The development of rare-earth-free permanent magnetic materials has become increasingly important due to concerns about supply chain vulnerabilities and sustainability associated with rare-earth elements. Cobalt nanowires represent promising candidates for high-performance permanent magnets, yet understanding the complex relationships between the synthesis parameters and magnetic properties remains challenging. This study establishes quantitative synthesis–property relationships for cobalt nanowires through machine learning analysis and experimental validation. A comprehensive database containing complete synthesis–property records was constructed from the peer-reviewed literature focusing on polyol reduction methods.

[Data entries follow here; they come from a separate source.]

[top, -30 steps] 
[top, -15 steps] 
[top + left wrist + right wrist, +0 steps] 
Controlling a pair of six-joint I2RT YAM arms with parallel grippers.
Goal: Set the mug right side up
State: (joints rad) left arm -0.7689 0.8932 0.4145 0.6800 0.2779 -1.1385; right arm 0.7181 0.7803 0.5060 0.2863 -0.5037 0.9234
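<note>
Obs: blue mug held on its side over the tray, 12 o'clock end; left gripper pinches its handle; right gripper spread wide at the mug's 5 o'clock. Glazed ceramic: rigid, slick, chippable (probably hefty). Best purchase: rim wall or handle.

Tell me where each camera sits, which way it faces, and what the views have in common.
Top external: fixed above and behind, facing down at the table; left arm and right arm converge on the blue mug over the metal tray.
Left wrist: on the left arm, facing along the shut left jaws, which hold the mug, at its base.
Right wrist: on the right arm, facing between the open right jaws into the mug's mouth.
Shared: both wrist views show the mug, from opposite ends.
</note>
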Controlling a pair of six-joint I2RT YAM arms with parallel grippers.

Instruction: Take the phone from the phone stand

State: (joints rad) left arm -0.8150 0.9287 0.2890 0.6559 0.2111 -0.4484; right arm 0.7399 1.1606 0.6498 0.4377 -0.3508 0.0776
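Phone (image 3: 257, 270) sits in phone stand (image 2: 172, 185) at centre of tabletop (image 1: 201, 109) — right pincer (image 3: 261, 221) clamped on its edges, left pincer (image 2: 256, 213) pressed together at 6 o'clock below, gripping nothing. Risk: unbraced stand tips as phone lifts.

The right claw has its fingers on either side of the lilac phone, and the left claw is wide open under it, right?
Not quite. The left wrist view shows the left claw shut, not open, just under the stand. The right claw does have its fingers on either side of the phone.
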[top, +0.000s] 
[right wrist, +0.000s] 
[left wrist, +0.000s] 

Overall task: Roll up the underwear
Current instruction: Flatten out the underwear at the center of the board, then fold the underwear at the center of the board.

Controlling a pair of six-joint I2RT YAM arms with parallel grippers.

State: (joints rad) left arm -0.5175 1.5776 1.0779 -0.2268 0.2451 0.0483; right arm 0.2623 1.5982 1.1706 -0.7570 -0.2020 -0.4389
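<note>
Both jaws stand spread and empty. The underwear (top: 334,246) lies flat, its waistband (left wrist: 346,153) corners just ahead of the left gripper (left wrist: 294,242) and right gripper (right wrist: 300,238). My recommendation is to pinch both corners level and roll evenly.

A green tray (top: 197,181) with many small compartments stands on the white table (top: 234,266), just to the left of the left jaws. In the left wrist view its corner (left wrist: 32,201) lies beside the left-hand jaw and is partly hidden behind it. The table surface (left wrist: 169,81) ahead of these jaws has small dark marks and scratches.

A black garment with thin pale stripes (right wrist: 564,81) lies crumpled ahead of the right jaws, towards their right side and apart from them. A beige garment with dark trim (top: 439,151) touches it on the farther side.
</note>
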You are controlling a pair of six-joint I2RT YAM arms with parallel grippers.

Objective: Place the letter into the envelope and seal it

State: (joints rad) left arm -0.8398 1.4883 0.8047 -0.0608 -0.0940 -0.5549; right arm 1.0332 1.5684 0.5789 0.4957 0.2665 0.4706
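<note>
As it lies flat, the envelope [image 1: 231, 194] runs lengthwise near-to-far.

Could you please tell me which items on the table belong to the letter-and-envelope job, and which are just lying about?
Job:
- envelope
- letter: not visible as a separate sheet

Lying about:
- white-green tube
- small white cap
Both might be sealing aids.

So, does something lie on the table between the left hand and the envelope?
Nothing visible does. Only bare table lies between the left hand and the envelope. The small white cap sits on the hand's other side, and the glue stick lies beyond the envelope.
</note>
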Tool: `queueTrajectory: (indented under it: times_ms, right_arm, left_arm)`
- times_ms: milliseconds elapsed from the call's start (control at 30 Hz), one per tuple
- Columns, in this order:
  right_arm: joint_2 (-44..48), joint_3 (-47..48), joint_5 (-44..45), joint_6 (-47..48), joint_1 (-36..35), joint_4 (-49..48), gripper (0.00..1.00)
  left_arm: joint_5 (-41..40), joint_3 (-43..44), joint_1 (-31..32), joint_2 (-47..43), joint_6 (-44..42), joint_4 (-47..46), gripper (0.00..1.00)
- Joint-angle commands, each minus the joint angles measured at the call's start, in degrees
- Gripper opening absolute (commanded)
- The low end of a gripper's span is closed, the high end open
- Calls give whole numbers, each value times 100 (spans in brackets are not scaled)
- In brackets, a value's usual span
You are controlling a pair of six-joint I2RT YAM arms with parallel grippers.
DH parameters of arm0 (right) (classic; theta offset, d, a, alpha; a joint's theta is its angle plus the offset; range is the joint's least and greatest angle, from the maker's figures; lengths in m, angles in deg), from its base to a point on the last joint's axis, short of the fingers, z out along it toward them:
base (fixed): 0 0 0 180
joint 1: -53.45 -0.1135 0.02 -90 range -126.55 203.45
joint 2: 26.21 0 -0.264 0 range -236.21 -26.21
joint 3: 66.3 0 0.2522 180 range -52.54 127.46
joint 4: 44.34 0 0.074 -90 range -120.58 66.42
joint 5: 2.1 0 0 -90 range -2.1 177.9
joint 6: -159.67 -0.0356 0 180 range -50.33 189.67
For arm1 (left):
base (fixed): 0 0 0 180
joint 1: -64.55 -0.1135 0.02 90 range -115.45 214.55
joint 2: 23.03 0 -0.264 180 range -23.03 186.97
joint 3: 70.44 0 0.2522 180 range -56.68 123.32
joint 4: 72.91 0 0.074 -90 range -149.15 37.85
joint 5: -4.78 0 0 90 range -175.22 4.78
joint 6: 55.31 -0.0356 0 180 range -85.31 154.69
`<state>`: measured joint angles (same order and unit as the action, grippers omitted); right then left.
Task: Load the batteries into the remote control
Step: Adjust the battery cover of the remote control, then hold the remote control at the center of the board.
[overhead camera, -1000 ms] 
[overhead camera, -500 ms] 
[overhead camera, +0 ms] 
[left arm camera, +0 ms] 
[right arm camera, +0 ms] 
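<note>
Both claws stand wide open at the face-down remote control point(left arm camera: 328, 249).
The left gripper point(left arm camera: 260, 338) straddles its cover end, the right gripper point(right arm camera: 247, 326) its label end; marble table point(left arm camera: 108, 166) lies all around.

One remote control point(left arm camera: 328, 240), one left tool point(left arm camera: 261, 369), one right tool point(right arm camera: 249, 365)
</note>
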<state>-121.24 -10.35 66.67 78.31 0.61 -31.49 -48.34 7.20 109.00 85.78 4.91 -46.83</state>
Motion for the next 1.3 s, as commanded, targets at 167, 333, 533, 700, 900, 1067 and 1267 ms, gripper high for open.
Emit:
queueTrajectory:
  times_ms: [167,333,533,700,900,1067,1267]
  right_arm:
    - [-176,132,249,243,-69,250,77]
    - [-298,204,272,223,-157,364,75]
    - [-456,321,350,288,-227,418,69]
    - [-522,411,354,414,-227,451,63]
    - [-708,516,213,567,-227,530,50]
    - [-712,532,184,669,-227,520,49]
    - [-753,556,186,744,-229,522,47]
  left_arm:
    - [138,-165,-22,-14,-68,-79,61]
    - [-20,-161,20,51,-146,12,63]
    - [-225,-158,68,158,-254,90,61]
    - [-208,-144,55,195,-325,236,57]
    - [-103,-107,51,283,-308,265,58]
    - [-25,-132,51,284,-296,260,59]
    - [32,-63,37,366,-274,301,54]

Among the 18 evaluated machine learning algorithms, gradient-boosting decision trees demonstrated superior predictive performance for coercivity prediction. Shapley Additive exPlanations analysis identified reducing agents as the most critical parameter influencing coercivity, followed by nucleating agents and process parameters. To validate these machine learning insights, systematic experimental investigations were conducted using four different reducing agents, while maintaining identical synthesis conditions. First-order reversal curve analysis further validated the critical role of reducing agents in determining the magnetic uniformity and switching behavior. This work demonstrates the effectiveness of machine learning in elucidating synthesis–property relationships and provides experimental validation of model predictions, establishing a foundation for the rational design of high-performance cobalt nanowires.